I love crossing things off a list. I need to have something more than routine daily chores or errands to fill my mind and time. I feel better when I accomplish tangible, challenging things and get great satisfaction from coordinating large, overreaching projects. For me, it is concrete proof I have done something, contributed more of myself to this world.
I was raised on a farm and as such hold a very strong work ethic. It is the reason one employer hired me specifically – he believed I would be trustworthy and well, productive. I did not disappoint. Of course, this upbringing makes me not only focus on the task at hand, it also makes me take great pride in the results.
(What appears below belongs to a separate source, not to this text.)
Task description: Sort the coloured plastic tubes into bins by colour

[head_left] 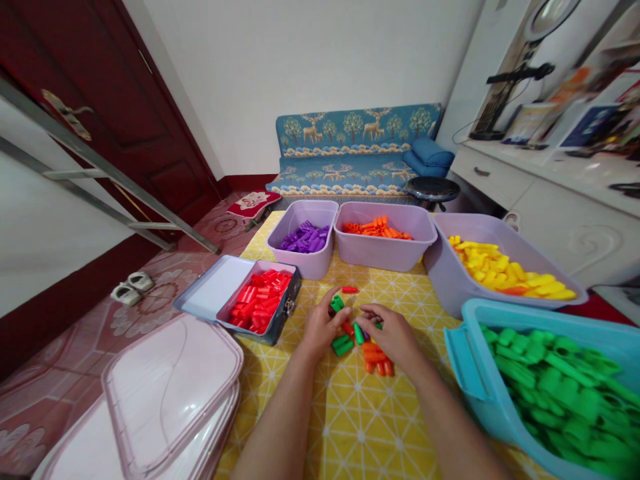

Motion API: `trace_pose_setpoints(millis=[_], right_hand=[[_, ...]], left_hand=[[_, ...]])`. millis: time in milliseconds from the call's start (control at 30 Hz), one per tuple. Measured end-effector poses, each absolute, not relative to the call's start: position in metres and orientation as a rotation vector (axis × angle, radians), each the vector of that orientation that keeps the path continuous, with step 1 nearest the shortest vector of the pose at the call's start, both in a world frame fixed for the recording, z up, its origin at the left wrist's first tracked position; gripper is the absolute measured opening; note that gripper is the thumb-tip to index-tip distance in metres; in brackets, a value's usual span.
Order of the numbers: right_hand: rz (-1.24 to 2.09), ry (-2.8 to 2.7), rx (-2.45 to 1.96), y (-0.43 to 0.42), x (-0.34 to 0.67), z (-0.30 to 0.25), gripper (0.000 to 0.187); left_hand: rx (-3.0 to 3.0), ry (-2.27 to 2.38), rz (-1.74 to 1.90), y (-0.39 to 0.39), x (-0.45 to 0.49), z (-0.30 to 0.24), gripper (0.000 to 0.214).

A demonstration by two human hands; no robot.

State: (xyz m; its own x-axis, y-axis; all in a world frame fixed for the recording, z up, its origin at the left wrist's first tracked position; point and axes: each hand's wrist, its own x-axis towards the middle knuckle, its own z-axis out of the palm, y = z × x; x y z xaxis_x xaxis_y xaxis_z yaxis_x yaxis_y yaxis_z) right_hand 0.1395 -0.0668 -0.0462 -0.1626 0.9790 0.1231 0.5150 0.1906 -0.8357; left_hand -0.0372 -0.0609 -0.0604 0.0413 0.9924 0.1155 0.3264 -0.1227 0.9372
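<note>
My left hand [320, 323] is closed around a green plastic tube [337, 303], held between thumb and fingers. My right hand [395, 330] curls over a small pile, its thumb and fingertips at another green tube [359, 333] standing at a tilt; part of the grip is hidden. Under and between my hands lie a pair of green tubes [343, 345] and several orange tubes [379, 360] side by side. A single red tube [350, 290] rests just beyond my fingers. Bits of purple and yellow show beneath my right hand, mostly covered.
Around the yellow patterned tablecloth [360, 427] stand bins: purple pieces [306, 237], orange pieces [377, 228], yellow pieces [505, 267], and a turquoise bin [470, 363] of green ones. An open tin [295, 293] holds red pieces. Stacked lids [175, 387] lie left.
</note>
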Motion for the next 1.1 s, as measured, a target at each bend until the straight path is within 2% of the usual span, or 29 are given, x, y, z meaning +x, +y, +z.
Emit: trace_pose_setpoints(millis=[167, 333, 433, 767, 933, 1100], right_hand=[[0.721, -2.097, -1.392, -0.072, 0.155, -0.036, 0.039], [0.531, -2.171, -1.457, -0.078, 0.14, -0.039, 0.03], [0.435, -2.164, -1.515, -0.076, 0.129, -0.045, 0.016], [0.596, -1.789, -1.423, -0.071, 0.128, -0.052, 0.011], [0.791, -1.565, -1.317, -0.07, 0.128, -0.052, 0.024], [0.885, -1.528, -1.256, -0.071, 0.121, -0.049, 0.029]], left_hand=[[1.499, 1.372, 1.231, -0.06, -0.038, -0.06, 0.064], [1.561, 1.328, 1.155, -0.057, -0.038, -0.065, 0.042], [1.611, 1.322, 1.105, -0.057, -0.038, -0.067, 0.035], [1.595, 1.314, 1.079, -0.061, -0.038, -0.058, 0.041], [1.588, 1.324, 1.121, -0.062, -0.036, -0.054, 0.036], [1.569, 1.221, 1.229, -0.064, -0.031, -0.054, 0.03]])
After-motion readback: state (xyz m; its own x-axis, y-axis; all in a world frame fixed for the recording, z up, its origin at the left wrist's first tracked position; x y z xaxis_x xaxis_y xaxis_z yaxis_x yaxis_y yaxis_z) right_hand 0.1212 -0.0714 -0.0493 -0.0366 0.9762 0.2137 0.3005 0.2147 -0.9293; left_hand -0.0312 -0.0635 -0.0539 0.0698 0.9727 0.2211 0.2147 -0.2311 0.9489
I believe that patience and diligence and strategy and passion can create something amazing and beautiful. Writing provides all of this and more. When I put effort, time, and my heart into a book, I feel incredibly proud of the finished product.
Which, my friends, is the reason why I struggle at the moment.
My current focus must be on something unfinished and intangible: my family. They need all of me right now. I am striving to be productive when I really need to be purposeful.
I must pursue my purpose – as a wife and mother.
This does not mean I am no longer a writer. I am not stopping. I am simply slowing down. My SUMMER HOURS will begin a month earlier than planned. I will work. I will edit my book for publication. I will post here and at Inspired ME, Joyful BE. I will be on social media. I will keep in touch via comments, emails, and private messages.
I will do all of what I love – but at life’s pace.
Experience tells me it will be difficult to work as these coming months are meant for my son. There are only a few years left to have him close, and the summer days belong to him. Energy, time, moments – they are limited so I will make the most of what I can, while I can. And hopefully when the season is done I will have a book to share and memories to keep.
It is important to pursue a dream, but that dream means nothing if we lose sight of our purpose. We are put here for a reason. Find it. Love it. Nurture it. And above all, hold onto it.